Disgraced FTX Founder and Democrat Super Donor Sam Bankman-Fried Asks Judge to Keep the People Paying His Bail Secret
Disgraced FTX Founder and Democrat super donor Sam Bankman-Fried, who is set to plead not guilty in a New York court on Tuesday, has reportedly asked the judge to keep his bail guarantors a secret. SBF’s lawyers argued that there is “no need for public disclosure” of who is paying to keep the crypto kingpin accused of fraud out of jail.
Bankman-Fried’s lawyers argued that there is “no need for public disclosure” of the identities of two people who will help secure the disgraced FTX founder’s bail in order to protect them from potential scrutiny and harassment, according to a report by Bloomberg.
The lawyers filed a letter asking the judge to keep the names confidential on Tuesday. Bankman-Fried’s bail package is $250 million.
“If the two remaining sureties are publicly identified, they will likely be subjected to probing media scrutiny, and potentially targeted for harassment, despite having no substantive connection to the case,” Bankman-Fried’s lawyers said.
“Consequently, the privacy and safety of the sureties are ‘countervailing factors’ that significantly outweigh the presumption of public access to the very limited information at issue,” the lawyers added.
The judge reportedly asked that in addition to Bankman-Fried and his parents, the bond be signed by at least two other people of “considerable means,” one of whom cannot be a relative.
The FTX founder’s lawyers said that while the two people have yet to sign on, they plan to before the January 5 deadline.

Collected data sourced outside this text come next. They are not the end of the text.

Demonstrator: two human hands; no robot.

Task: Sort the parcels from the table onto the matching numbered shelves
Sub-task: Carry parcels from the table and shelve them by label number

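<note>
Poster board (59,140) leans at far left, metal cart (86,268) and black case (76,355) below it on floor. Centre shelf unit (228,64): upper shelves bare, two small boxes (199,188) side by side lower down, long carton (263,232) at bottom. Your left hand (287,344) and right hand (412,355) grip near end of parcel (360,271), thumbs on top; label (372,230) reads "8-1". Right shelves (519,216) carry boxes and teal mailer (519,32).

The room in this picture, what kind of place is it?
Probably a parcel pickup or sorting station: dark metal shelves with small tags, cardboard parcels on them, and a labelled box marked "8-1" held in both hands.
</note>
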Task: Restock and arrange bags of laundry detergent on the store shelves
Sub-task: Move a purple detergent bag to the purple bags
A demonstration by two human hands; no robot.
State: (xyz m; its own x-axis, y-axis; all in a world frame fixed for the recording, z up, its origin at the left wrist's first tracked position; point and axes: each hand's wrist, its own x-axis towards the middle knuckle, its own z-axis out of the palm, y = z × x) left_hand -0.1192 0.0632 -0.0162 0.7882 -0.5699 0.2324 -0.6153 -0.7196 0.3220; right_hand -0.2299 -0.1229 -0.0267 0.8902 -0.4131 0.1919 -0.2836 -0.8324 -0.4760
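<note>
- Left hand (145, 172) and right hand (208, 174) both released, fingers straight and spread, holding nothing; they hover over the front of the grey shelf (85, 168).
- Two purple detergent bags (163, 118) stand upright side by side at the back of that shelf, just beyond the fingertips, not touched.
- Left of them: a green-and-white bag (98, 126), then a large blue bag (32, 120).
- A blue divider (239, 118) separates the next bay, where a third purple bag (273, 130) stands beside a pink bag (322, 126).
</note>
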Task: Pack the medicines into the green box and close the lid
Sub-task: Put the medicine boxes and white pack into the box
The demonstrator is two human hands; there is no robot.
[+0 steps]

Bloomberg noted that requesting anonymity for sureties is not unusual, citing convicted sex trafficker Ghislaine Maxwell, whose lawyers asked to conceal the names of those willing to sign her bail bond, as well as Ponzi schemer Bernie Madoff, whose lawyers were able to get a judge to reduce the number of co-signers on his bail bond from four to two, arguing that they were unable to get anyone other than his wife and brother to sign off on it.
After FTX filed for bankruptcy, the company’s new CEO John Ray, III revealed several wild and shocking items found in the filing, whch included Bankman-Fried allegedly lending himself $1 billion, as well as FTX corporate funds being used to buy personal homes, among other things.
FTX collapsed in November after Bankman-Fried told investors that the cryptocurrency company was facing a major shortfall of up to $8 billion from withdrawal requests and needed emergency funding.
After FTX filed for bankruptcy the disgraced founder announced his resignation, adding that Alameda Research would be shutting down. Bankman-Fried then put his 12,000-square ft. penthouse in the Bahamas up for sale.
In just the course of one week in November, Bankman-Fried went from having an estimated net worth of $16 billion to being completely broke, with Bloomberg referring to the incident as “one of history’s greatest-ever destructions of wealth.”